Depois que Lucas foi embora, Evandro a examinou de cima a baixo e perguntou:
— Você está bem?
Antes de bater, ele tinha ouvido discussão lá dentro.
Imaginou que Lucas tivesse ido procurá-la.
Estela balançou a cabeça:
— Estou bem.
— O que ele veio fazer aqui? — Evandro perguntou.
Estela pensou por um instante:
— Coisas pequenas.
Mais cedo ou mais tarde, Lucas ficaria sabendo da parceria dela com Evandro. Ela não precisava esconder.
Mas Evandro tinha acabado de voltar ao país, ainda estava se firmando. O que havia entre ela e Lucas, ela não queria que ele se envolvesse demais.
Além disso, para Lucas, a criança realmente tinha sido apenas algo pequeno.
Perder um filho tinha sido suficiente para ele vir até ali exigir explicações.
E quando um dia ele tivesse outro filho, não lembraria mais de Esperança.
Vendo que ela não queria falar, Evandro não insistiu.
Nos dias seguintes, Estela se dedicou por completo ao desenvolvimento do novo produto.
Sobre a bancada onde estava instalado o braço mecânico, ela espalhou dezenas de objetos comuns.
Inseriu os algoritmos e códigos já ajustados no sistema do braço e testou se ele conseguia, no menor tempo possível, pegar o objeto que ela indicava.

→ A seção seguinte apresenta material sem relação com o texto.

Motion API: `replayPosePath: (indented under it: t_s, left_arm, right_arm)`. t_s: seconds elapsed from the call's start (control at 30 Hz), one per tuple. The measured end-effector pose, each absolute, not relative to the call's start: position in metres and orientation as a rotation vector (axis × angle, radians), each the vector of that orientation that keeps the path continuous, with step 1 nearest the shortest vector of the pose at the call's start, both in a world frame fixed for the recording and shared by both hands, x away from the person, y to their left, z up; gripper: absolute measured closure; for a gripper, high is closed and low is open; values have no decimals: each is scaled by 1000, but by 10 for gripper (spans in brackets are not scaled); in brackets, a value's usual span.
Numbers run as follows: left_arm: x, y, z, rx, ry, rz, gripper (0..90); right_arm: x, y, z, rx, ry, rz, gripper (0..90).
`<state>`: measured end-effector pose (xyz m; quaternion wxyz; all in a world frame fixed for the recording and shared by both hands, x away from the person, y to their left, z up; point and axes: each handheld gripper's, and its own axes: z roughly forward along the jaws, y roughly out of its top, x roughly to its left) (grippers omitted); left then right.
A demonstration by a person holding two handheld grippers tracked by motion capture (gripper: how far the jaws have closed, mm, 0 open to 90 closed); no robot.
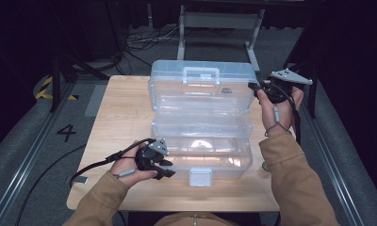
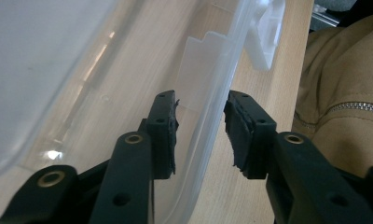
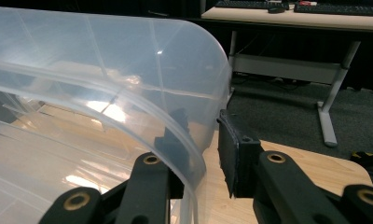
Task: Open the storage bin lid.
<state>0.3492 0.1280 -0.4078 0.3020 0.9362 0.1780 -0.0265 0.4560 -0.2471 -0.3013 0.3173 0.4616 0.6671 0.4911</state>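
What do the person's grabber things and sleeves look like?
Each gripper is black. The left gripper and the right gripper each carry a grey three-cornered plate on top and trail a black cable. Up close, the fingers are chunky black blocks with rough, worn pads, joined by brass-coloured rivets. The sleeves are tan, and the jacket has a metal zip.

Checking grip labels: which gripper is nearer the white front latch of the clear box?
Left. The left gripper straddles the front wall beside the latch; the right gripper is at the raised lid's far corner.
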Motion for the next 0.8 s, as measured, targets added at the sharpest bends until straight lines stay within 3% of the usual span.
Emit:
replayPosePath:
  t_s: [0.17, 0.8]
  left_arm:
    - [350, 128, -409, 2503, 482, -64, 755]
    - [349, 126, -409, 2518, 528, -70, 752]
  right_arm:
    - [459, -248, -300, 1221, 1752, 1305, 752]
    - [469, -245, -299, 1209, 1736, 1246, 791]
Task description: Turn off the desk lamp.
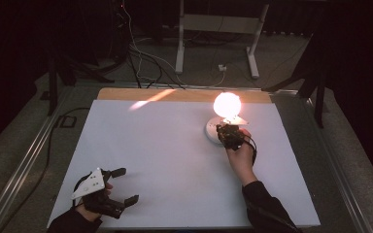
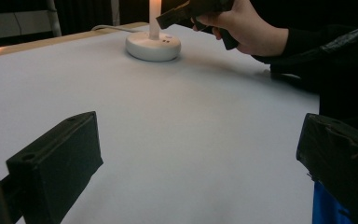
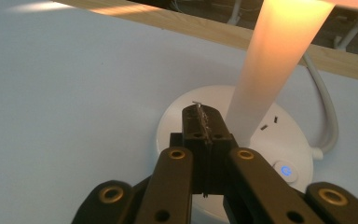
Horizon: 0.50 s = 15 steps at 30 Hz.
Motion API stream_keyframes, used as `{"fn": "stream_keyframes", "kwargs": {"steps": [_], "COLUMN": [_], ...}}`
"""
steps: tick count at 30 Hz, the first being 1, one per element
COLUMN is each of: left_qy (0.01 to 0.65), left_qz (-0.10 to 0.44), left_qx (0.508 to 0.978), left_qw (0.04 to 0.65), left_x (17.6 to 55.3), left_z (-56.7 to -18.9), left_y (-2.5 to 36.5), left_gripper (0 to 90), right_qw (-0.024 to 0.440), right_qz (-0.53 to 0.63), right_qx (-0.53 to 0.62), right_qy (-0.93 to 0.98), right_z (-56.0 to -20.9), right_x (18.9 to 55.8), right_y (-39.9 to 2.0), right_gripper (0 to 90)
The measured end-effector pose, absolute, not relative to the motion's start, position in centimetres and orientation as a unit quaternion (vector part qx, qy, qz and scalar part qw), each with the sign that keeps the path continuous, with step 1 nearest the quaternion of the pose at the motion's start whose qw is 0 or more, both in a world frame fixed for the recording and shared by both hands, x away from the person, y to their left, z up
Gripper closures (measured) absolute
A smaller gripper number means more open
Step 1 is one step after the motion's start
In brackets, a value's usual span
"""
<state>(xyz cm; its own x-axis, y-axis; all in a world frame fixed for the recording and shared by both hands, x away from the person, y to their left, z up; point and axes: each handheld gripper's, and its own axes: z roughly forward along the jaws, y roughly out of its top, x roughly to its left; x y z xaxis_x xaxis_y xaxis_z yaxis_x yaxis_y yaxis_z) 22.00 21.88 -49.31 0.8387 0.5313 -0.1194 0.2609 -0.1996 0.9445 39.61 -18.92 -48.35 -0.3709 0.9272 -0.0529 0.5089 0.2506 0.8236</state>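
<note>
Currently the right gripper point(image 1: 227, 132) has its jaws fully closed, pad against pad, with nothing clamped between them. In the right gripper view the closed tips point(image 3: 201, 122) sit over the round white base point(image 3: 279, 149) of the lamp point(image 1: 226, 109), just beside the glowing stem point(image 3: 272, 65), which rises immediately to the right of the jaws. A lit blue power button point(image 3: 286, 171) lies on the base, to the right of the jaw linkage and slightly behind the tips. Whether the tips touch the base cannot be told. A white cable point(image 3: 324, 112) leaves the base on its far right.

The left gripper point(image 1: 121, 185) rests near the front left corner of the white table surface point(image 1: 165, 160), jaws wide apart — nothing lies between them. In the left gripper view, bare table shows between the two black pads point(image 2: 58, 161), and the lamp base point(image 2: 153, 45) stands well ahead of them, with the right hand point(image 2: 242, 28) just beside it.
</note>
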Motion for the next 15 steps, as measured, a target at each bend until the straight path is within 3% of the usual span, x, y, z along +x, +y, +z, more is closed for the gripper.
{"fn": "stream_keyframes", "kwargs": {"steps": [15], "left_qy": [0.259], "left_qz": [0.117], "left_qx": [0.766], "left_qw": [0.576], "left_x": [22.0], "left_z": [-49.3], "left_y": [21.9], "left_gripper": [0.5], "right_qw": [0.275], "right_qz": [0.351], "right_qx": [0.490], "right_qy": [0.749], "right_z": [-50.0], "right_x": [40.0], "right_y": [-18.9], "right_gripper": [89.9]}}
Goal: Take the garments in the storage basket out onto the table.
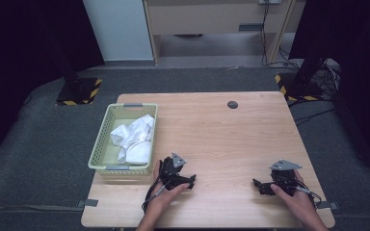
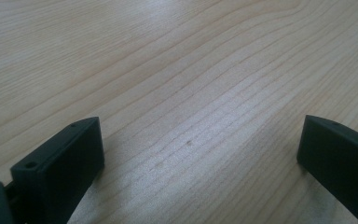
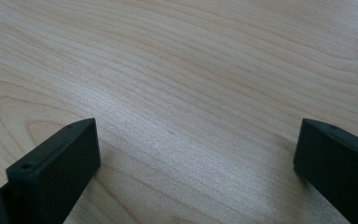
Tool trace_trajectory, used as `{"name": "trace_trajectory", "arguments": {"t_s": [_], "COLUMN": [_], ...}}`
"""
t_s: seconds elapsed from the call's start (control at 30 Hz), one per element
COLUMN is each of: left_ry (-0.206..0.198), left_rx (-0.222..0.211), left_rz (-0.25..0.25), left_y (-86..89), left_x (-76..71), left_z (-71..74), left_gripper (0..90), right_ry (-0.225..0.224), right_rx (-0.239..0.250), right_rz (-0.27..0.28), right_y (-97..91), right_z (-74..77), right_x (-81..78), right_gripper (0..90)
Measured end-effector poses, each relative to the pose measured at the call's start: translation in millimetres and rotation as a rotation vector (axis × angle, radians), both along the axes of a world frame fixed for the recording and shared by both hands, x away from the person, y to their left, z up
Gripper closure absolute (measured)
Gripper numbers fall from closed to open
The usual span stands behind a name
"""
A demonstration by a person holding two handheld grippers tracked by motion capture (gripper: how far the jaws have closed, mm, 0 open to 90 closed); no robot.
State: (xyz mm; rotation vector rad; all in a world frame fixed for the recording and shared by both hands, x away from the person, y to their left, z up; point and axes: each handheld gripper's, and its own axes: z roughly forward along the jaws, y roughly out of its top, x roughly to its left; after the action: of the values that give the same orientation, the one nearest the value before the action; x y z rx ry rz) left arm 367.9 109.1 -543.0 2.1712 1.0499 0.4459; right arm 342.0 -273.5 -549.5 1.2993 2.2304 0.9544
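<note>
Left gripper [image 1: 189, 182] was rested on the table [image 1: 231, 139], jaws spread wide with nothing between them; bare wood grain was seen past both jaws in the left gripper view. Right gripper [image 1: 257, 186] was laid near the front right edge, jaws likewise wide and empty, pointed inward toward the left one. Both were held low and apart, likely a ready pose with the centre of the table left free as work space. Cloth [image 1: 134, 138] was bunched inside the basket [image 1: 99, 144] at the table's left edge, just beyond the left gripper, so that gripper was judged best placed for a first reach. Cloth was untouched.
</note>
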Motion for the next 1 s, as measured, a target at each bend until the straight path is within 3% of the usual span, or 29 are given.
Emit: {"name": "trace_trajectory", "arguments": {"t_s": [0.53,0.67,1.0], "left_ry": [-0.004,0.007,0.004], "left_rx": [0.0,-0.009,0.004], "left_rz": [-0.002,-0.003,-0.033], "left_y": [1.7,4.7,1.9], "left_x": [1.6,0.7,-6.2], "left_z": [0.5,3.8,9.3], "left_gripper": [1.0,6.2,4.7], "right_ry": [0.0,0.001,0.0], "right_rx": [0.0,0.0,-0.001], "right_rz": [-0.003,0.001,0.0], "right_y": [-0.1,-0.3,-0.6], "right_z": [0.1,0.1,0.1], "right_x": [-0.3,-0.1,-0.7], "right_gripper": [0.4,0.5,0.5]}}
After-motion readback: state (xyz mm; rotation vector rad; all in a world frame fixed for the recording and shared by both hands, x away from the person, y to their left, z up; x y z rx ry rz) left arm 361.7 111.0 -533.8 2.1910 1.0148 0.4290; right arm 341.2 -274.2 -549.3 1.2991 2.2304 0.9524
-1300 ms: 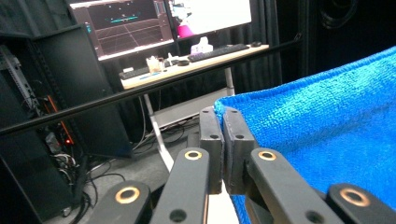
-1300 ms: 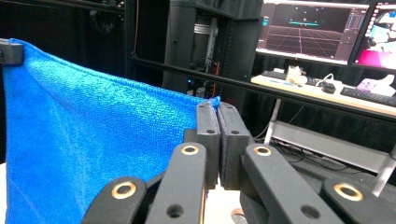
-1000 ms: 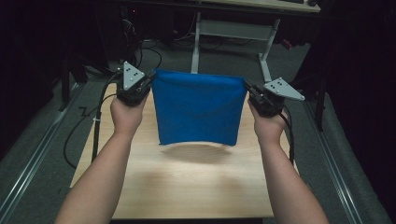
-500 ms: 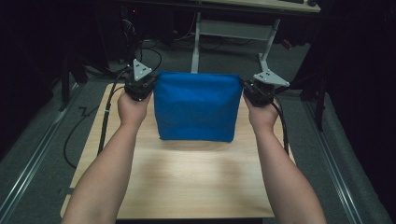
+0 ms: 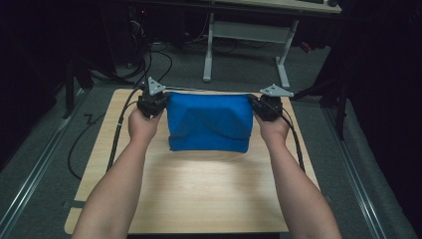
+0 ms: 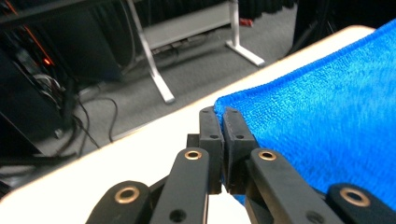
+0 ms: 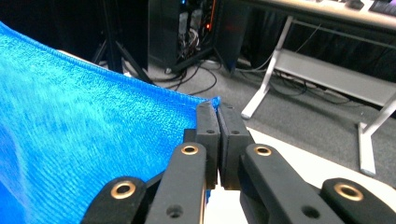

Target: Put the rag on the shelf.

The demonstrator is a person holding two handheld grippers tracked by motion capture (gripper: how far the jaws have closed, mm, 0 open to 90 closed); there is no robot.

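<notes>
Two pairs of fingers are clamped, each on a top corner of the towel (image 5: 208, 123). In the left gripper view our black fingers (image 6: 211, 140) press together with the blue terry edge pinched between them at the corner; the right gripper view gives the mirror of it, fingers (image 7: 208, 135) together on the other corner and the cloth running away taut to the side. From above, the left gripper (image 5: 151, 103) and right gripper (image 5: 266, 106) sit level with one another near the far edge of the worktop (image 5: 199, 194), the towel stretched flat between them. Its lower hem looks to rest on the wood (or very nearly, we cannot tell for sure), with a soft fold sagging across the middle.

We judge the step in hand to be laying the towel down on the worktop, spread out, with the top edge not yet settled. The next move calls for us to lower both grippers together, keeping them level and equally far apart so the edge stays straight, and to carry them a little away from us as they sink, so the cloth unrolls flat instead of bunching on its own hem. Only once the top corners rest on the wood should we let go.
</notes>
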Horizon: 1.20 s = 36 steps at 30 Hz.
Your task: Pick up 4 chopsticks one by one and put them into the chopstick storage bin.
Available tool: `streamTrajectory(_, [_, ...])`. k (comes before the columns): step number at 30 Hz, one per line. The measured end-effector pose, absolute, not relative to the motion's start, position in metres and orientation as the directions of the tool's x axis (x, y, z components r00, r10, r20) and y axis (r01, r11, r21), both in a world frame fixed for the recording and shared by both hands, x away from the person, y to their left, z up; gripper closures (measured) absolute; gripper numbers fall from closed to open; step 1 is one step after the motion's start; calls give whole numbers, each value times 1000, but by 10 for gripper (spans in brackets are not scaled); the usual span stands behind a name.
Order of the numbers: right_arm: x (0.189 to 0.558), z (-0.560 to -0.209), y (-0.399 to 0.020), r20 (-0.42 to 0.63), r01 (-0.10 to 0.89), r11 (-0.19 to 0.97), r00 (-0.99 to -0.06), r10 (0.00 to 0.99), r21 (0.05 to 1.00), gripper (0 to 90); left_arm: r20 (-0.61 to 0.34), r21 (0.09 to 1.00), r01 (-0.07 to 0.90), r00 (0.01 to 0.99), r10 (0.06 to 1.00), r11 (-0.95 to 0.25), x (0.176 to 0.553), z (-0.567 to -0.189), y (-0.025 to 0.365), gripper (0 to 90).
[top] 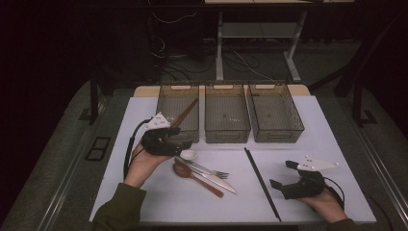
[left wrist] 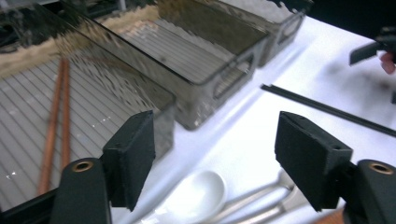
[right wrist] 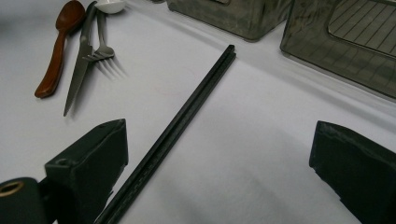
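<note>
Sorting cutlery into bins, by the look of it: brown chopsticks (top: 185,114) already lying slantwise in the left bin (top: 166,96), top end propped on its far rim. Left gripper (top: 182,144) released, nothing between the jaws, poised at that bin's near wall, just above the white spoon (top: 187,155), probably next for picking. Beside it on the counter (top: 144,192): wooden spoon (top: 195,177), fork (top: 204,169) and knife (top: 214,180), fanned together. Black chopsticks (top: 262,183) lying apart, running toward the right gripper (top: 284,174), resting wide open and empty, likely placed to take them. Middle bin (top: 227,132) and right bin (top: 276,134) unfilled, presumably awaiting other kinds.
</note>
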State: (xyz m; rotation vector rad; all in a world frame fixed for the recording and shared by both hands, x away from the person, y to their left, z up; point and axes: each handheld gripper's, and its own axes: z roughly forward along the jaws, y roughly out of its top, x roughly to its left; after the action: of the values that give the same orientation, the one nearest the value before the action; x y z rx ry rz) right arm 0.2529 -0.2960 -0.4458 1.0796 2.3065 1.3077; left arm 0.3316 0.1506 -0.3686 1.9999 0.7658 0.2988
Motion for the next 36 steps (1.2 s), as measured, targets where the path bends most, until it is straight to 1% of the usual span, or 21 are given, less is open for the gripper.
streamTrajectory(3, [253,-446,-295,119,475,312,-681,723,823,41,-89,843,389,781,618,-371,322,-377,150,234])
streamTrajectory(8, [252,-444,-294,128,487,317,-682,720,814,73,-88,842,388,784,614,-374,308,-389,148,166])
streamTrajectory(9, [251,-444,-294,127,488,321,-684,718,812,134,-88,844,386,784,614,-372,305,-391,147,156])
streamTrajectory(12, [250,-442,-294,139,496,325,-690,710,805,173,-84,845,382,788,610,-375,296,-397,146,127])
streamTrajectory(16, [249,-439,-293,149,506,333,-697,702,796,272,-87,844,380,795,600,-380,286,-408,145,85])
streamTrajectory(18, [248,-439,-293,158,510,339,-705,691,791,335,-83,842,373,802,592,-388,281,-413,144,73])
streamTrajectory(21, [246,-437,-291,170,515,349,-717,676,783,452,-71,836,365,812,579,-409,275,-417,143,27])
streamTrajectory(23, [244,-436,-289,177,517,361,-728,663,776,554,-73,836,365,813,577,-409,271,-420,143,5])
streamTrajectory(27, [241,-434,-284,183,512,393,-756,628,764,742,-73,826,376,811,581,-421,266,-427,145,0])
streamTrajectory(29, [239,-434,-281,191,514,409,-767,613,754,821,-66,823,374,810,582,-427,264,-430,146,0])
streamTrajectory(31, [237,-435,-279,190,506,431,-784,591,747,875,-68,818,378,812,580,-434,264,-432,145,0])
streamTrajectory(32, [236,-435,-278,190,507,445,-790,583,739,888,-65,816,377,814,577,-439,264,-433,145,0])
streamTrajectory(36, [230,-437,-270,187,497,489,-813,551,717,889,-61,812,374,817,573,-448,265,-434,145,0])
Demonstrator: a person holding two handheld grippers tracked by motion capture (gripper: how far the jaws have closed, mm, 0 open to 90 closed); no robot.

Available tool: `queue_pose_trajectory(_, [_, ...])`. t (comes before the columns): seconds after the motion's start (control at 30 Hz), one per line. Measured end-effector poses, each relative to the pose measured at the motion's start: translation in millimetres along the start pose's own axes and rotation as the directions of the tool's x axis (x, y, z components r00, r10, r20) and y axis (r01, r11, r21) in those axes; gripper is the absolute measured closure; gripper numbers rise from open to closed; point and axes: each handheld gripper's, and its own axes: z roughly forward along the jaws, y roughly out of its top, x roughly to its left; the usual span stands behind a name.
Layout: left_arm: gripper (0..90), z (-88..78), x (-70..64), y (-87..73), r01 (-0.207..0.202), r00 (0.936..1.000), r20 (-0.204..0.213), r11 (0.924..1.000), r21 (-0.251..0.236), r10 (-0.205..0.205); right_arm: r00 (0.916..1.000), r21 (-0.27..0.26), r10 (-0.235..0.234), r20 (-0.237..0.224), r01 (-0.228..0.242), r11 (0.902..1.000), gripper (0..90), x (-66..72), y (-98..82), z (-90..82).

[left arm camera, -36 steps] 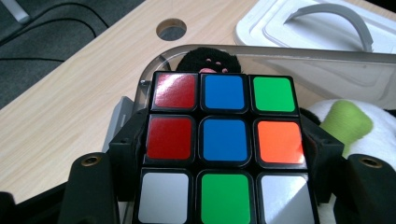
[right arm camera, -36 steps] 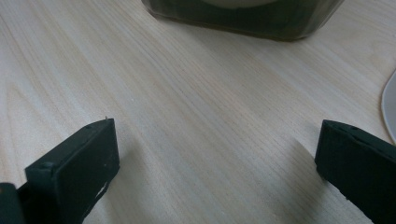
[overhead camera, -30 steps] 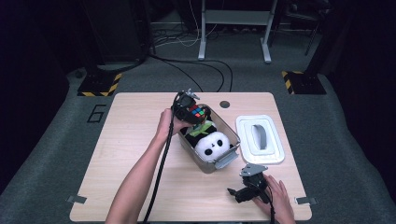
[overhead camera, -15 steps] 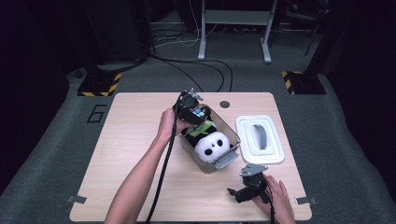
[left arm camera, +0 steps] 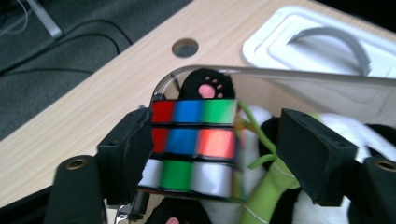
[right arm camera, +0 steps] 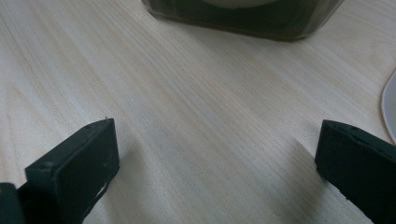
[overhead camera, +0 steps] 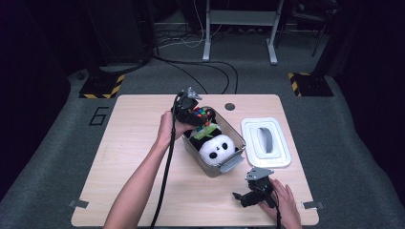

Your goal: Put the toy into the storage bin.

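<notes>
**Cube between my left jaws, over the bin's far corner**

From my left gripper view, the puzzle cube (left arm camera: 191, 147) sits square to the camera, rows level, one face toward me; a cube has no long axis to report. Its top row reads red, blue, green; I see no lettering on it. My left gripper (overhead camera: 199, 118) stands about half open: one jaw lies against the cube's 9 o'clock side, while the 3 o'clock jaw stands clear, so I cannot call it a firm hold. The cube hangs over the clear bin (overhead camera: 237, 163), above the panda plush (overhead camera: 217, 147). A "6" (overhead camera: 99, 116) marks the floor at the table's 9 o'clock. My right gripper (overhead camera: 246, 198) rests wide open, holding nothing, on the table (overhead camera: 129, 157) at 5 o'clock. The white lid (overhead camera: 265, 141) lies at 3 o'clock.
</notes>
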Motion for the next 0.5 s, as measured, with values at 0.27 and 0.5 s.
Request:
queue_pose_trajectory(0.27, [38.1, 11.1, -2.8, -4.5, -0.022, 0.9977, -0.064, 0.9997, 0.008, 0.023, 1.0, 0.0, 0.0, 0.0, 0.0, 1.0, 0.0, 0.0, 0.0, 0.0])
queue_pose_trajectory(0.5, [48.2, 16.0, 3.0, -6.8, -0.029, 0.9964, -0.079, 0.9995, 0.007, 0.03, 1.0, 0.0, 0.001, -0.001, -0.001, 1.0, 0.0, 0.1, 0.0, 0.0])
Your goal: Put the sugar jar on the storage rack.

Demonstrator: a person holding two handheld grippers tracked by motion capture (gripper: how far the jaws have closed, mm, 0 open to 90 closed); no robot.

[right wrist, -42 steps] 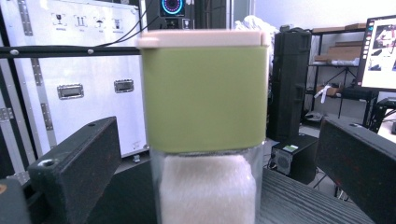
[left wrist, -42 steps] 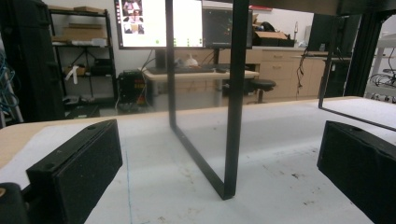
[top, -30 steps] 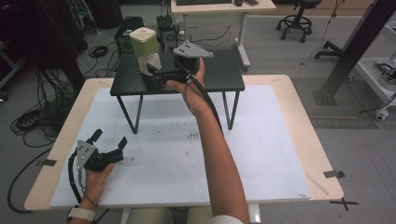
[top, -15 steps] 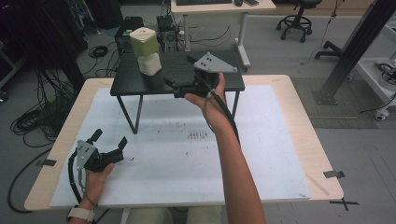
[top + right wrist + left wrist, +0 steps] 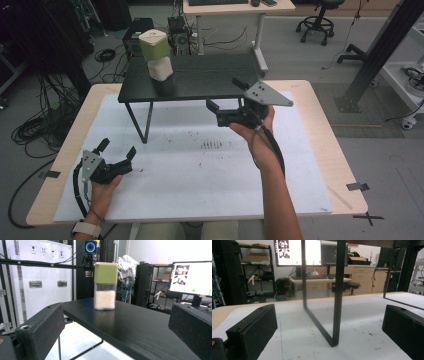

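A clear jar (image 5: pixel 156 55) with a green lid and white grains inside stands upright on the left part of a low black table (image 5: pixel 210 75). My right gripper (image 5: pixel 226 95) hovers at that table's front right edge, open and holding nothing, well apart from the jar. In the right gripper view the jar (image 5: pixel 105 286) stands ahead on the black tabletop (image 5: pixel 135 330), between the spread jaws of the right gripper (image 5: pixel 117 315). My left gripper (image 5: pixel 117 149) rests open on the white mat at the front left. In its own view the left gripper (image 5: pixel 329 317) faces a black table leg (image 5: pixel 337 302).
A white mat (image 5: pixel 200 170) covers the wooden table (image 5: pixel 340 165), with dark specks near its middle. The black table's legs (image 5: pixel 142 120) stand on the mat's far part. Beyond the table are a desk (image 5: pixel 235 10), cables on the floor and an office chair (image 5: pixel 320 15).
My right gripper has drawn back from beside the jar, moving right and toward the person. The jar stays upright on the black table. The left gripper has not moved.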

Depois de mais de dez testes, percebeu que o braço conseguia identificar a maioria dos objetos com precisão, mas ainda confundia alguns muito parecidos.
Por exemplo, um copo de vidro redondo e um vaso de vidro também redondo.
Um robô que não fosse inteligente o bastante não conseguiria diferenciar qual servia para beber água e qual servia para colocar flores.
Isso tornava difícil a tomada de decisão. Quando uma pessoa quisesse beber água, qual dos dois ele deveria entregar?
Para identificar com mais precisão a função de cada objeto, talvez fosse necessário um conjunto de instruções ainda mais complexo.